WHAT THE TASK ASKS –
Output only the lines below that start at the line containing "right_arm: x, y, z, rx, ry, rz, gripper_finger" and end at the line containing "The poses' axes", with both ends kept.
---------- EXERCISE MATERIAL
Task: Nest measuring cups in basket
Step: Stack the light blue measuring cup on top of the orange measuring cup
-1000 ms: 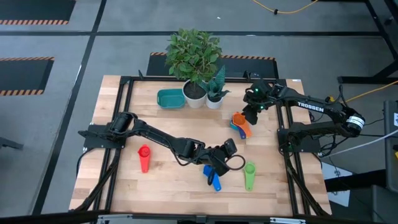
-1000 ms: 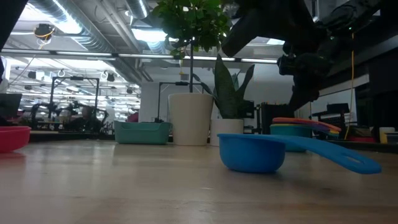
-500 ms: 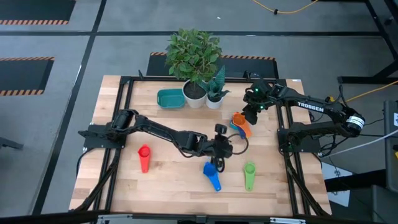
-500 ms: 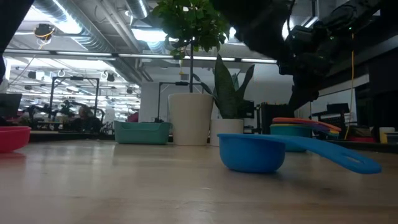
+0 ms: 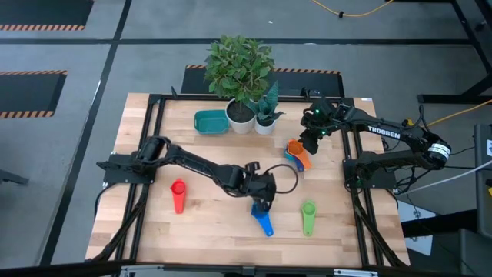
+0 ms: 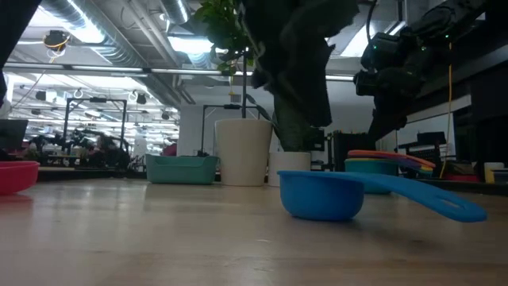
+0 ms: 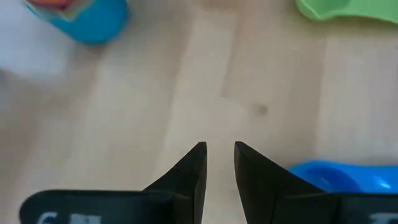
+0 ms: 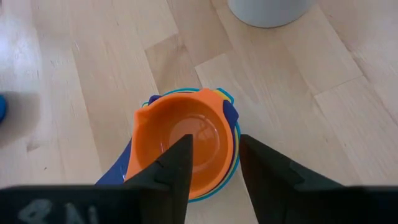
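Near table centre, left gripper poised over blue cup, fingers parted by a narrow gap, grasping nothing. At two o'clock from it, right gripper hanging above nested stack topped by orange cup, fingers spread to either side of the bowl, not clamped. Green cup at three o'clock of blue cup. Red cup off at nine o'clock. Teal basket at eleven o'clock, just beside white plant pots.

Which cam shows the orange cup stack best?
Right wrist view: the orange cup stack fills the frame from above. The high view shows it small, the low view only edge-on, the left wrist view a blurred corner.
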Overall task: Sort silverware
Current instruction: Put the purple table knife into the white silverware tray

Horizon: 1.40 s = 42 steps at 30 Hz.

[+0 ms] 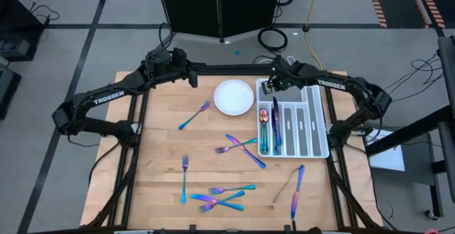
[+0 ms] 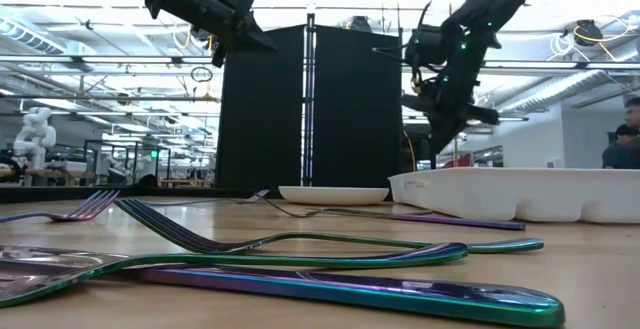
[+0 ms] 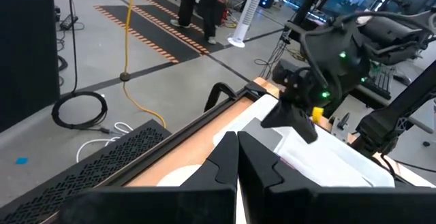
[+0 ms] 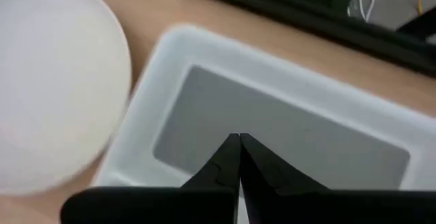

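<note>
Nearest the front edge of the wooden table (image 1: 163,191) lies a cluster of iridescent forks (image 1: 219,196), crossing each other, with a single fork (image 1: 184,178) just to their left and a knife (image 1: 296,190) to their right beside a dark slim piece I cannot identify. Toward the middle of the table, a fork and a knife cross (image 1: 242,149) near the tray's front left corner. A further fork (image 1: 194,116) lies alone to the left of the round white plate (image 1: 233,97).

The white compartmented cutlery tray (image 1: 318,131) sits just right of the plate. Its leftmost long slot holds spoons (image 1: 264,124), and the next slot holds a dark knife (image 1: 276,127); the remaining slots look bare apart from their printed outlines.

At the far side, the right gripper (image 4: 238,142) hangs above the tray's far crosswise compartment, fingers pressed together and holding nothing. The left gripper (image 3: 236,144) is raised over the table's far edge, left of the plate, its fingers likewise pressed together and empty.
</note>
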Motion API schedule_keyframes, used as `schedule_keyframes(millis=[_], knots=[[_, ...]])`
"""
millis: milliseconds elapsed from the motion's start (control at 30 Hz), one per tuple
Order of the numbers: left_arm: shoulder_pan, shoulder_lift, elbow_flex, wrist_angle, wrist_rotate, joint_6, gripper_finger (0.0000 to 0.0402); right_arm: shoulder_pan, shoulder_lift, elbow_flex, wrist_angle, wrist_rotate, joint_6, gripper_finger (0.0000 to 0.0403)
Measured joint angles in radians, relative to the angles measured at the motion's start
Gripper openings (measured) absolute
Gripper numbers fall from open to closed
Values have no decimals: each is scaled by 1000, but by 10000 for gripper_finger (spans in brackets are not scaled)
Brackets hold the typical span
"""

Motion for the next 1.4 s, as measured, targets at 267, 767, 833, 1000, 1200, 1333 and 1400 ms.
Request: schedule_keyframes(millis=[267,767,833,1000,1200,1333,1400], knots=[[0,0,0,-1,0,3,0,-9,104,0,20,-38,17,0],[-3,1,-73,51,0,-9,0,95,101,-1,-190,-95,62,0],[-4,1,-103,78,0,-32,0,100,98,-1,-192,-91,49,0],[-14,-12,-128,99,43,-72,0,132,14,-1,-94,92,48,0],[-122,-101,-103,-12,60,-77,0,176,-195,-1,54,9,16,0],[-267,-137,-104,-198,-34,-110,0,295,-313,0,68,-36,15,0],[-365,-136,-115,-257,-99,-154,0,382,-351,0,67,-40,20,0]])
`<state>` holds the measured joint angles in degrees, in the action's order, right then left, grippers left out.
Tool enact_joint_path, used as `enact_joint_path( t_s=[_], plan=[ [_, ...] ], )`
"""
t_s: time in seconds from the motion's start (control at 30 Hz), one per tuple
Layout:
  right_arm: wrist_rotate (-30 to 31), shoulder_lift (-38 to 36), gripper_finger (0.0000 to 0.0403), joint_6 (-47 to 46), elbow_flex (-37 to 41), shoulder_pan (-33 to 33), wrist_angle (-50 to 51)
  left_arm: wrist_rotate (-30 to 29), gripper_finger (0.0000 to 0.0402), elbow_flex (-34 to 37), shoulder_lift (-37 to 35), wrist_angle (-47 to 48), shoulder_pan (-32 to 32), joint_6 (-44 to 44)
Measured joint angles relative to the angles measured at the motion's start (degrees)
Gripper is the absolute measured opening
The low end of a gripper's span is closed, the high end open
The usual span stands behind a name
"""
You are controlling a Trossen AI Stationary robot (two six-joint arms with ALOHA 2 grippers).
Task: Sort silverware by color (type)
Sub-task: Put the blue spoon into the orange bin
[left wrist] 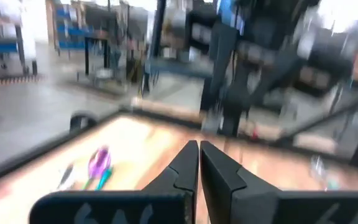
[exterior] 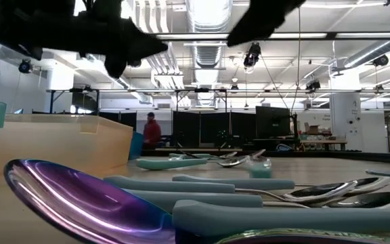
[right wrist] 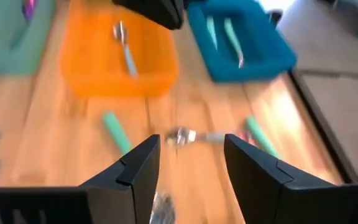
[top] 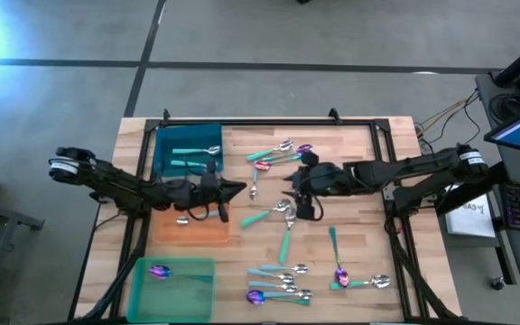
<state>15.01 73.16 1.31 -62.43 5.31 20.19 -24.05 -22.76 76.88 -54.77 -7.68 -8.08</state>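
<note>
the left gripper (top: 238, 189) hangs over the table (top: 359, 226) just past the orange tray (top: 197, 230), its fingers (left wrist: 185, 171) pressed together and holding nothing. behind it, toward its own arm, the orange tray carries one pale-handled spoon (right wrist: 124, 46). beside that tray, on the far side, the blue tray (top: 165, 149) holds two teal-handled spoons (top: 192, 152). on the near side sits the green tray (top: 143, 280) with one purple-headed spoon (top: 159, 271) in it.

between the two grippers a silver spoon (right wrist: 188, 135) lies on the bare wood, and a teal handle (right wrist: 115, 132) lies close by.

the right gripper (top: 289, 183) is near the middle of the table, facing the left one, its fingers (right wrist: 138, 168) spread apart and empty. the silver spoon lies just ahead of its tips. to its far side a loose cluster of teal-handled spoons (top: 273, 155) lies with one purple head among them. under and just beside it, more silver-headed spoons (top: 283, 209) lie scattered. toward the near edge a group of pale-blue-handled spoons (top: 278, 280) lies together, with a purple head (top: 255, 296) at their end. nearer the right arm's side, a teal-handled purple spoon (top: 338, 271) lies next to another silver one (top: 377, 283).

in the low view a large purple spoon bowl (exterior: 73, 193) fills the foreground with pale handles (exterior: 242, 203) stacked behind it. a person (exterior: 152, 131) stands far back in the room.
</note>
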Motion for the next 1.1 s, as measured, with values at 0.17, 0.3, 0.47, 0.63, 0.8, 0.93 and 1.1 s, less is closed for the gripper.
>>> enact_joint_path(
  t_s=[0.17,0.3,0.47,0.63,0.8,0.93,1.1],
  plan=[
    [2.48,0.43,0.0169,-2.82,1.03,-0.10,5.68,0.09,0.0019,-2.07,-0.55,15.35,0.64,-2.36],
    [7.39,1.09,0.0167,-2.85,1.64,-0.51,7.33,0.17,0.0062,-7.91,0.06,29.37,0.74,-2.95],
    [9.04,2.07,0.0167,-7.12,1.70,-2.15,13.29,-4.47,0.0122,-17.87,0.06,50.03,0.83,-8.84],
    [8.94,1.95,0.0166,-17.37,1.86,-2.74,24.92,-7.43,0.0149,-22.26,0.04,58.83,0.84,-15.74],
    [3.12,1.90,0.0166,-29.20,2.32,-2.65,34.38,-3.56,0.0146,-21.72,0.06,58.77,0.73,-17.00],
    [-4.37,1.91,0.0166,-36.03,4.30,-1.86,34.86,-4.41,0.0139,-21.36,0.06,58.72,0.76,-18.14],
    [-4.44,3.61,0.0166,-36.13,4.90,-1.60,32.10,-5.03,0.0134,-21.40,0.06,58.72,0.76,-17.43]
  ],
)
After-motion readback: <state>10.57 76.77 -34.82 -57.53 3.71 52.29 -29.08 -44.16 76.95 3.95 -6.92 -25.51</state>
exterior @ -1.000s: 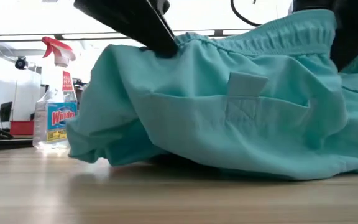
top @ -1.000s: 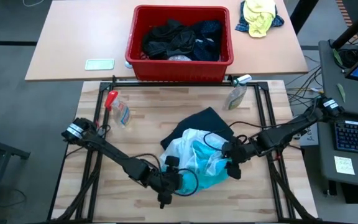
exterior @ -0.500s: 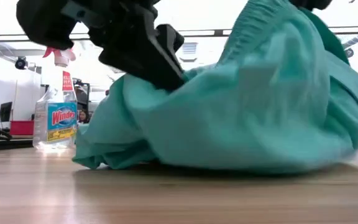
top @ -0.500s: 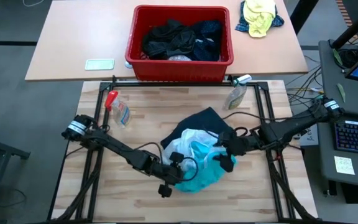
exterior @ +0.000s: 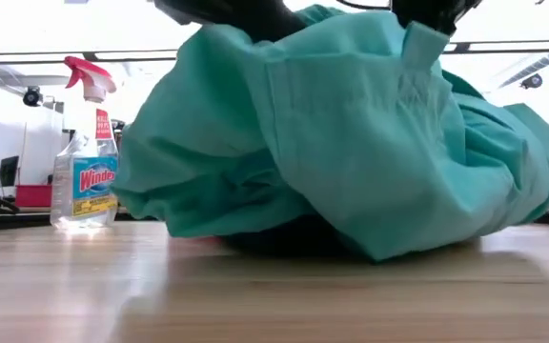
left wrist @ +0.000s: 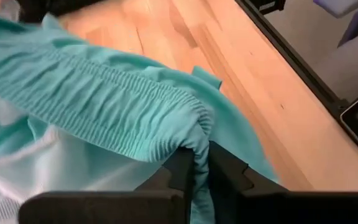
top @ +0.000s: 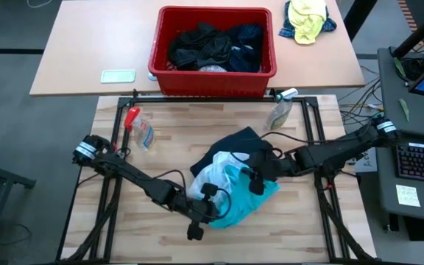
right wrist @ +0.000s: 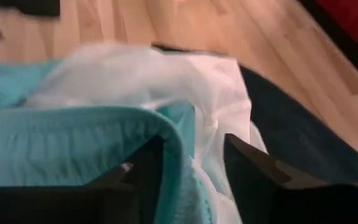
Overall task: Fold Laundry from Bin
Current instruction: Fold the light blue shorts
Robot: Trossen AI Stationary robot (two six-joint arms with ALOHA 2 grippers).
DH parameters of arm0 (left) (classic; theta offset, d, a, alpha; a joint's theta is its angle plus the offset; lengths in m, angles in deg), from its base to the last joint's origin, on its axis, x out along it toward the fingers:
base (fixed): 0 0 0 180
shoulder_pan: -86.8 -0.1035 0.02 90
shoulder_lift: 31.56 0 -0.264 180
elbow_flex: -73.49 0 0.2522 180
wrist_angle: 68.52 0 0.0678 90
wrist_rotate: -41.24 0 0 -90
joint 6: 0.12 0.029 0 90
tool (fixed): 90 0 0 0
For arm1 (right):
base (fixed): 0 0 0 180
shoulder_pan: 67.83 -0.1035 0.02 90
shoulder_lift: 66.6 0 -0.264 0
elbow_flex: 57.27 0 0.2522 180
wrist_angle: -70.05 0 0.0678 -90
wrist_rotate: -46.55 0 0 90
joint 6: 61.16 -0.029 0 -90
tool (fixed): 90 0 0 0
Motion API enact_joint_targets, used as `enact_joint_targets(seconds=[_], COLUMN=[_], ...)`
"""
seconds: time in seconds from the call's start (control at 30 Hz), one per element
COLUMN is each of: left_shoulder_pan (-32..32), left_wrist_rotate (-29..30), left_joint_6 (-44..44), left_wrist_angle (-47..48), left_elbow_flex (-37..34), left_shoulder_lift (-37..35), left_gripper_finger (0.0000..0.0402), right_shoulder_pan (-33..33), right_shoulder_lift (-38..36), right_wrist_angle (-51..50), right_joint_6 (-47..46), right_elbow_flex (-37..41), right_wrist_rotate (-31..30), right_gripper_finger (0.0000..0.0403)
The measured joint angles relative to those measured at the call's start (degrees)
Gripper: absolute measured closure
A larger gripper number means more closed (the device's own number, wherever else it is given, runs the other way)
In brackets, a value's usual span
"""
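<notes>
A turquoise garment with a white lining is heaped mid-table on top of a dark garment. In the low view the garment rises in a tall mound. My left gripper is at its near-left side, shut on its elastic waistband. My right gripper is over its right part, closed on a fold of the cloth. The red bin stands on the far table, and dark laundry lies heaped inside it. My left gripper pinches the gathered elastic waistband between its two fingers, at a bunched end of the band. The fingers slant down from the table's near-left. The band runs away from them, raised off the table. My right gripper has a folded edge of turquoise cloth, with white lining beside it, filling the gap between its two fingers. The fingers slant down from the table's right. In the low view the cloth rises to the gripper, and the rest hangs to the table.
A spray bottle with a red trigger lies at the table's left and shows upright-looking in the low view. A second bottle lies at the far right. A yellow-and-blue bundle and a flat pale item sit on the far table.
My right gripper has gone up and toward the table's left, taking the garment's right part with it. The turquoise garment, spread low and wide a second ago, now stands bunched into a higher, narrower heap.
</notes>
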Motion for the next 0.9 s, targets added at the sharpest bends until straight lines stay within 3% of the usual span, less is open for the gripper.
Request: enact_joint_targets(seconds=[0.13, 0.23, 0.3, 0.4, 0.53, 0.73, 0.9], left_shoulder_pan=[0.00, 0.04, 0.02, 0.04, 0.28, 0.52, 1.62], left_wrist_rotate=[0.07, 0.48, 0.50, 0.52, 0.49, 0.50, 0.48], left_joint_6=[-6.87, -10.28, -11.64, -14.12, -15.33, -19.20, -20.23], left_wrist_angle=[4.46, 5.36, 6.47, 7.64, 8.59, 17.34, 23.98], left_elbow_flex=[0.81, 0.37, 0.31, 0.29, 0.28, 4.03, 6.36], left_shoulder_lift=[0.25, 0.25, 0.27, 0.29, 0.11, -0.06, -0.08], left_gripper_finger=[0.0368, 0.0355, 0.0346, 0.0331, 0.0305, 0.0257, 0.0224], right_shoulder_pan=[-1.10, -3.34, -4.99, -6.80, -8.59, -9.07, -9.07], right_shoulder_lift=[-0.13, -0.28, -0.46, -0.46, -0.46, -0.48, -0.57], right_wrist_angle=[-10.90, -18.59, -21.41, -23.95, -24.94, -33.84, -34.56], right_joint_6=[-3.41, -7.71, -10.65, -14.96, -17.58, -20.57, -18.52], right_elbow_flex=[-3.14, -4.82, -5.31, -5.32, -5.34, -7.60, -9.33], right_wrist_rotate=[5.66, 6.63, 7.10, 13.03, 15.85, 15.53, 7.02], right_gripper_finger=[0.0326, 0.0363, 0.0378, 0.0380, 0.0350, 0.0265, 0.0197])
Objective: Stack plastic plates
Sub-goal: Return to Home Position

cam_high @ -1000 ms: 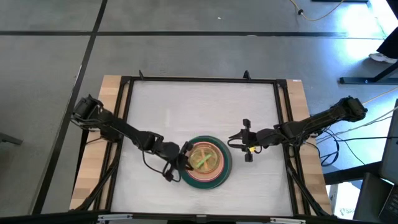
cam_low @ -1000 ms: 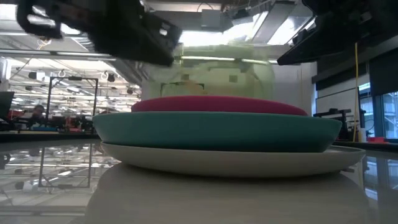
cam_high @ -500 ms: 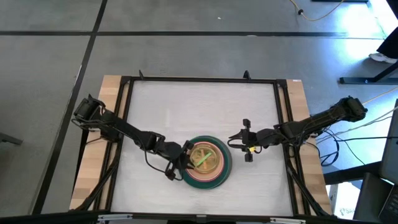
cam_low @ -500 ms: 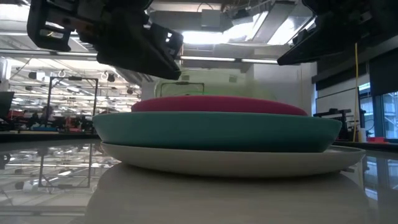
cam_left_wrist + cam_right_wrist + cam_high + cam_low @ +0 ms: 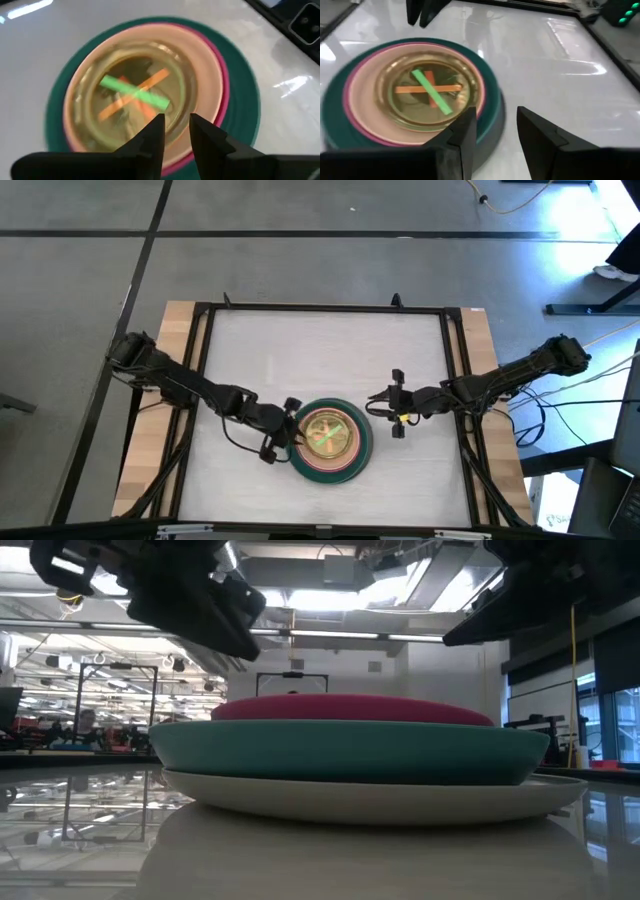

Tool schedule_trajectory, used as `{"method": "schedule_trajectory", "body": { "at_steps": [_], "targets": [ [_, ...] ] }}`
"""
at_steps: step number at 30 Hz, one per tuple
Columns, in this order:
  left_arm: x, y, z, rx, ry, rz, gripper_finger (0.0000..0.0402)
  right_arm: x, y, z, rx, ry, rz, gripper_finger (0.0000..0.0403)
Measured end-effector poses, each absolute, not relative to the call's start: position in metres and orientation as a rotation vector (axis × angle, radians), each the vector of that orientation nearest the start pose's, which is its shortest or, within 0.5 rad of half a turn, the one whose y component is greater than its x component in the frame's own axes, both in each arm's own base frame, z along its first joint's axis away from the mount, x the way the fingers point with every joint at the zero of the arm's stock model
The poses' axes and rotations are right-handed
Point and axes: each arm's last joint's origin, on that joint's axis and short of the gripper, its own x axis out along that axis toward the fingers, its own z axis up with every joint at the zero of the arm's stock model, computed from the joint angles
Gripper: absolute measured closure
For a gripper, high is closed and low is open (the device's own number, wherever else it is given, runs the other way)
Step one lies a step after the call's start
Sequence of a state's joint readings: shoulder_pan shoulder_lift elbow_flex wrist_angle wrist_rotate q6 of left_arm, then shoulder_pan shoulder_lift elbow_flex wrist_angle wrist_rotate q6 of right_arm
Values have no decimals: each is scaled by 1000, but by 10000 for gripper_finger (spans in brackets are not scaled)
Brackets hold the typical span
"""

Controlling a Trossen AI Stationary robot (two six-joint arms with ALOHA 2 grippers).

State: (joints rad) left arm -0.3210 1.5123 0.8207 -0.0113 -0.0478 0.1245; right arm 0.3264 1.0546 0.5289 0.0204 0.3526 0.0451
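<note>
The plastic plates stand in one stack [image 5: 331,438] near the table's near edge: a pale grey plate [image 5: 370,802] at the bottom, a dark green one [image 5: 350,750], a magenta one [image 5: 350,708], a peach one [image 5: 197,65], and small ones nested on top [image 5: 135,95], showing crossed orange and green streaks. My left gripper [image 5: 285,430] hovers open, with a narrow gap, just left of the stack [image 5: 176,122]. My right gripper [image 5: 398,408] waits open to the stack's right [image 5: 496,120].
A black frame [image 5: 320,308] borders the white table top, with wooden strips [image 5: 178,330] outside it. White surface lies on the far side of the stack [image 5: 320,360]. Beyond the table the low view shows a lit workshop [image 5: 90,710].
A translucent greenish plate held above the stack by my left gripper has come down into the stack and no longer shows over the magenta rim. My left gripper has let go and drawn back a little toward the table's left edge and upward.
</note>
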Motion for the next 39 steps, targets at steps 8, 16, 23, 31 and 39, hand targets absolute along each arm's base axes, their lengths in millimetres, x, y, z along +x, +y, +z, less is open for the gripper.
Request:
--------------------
RESPONSE –
  right_arm: x, y, z, rx, ry, rz, gripper_finger (0.0000..0.0403)
Measured end-effector poses, each absolute, not relative to the call's start: position in metres and orientation as a rotation vector (axis × angle, radians), each the vector of that orientation nearest the start pose's, which is its shortest or, within 0.5 rad of half a turn, the one whose y component is greater than its x component in the frame's own axes, both in each arm's own base frame, z along its first joint's axis away from the mount, x the way the fingers point with every joint at the zero of the arm's stock model
The poses' axes and rotations are right-handed

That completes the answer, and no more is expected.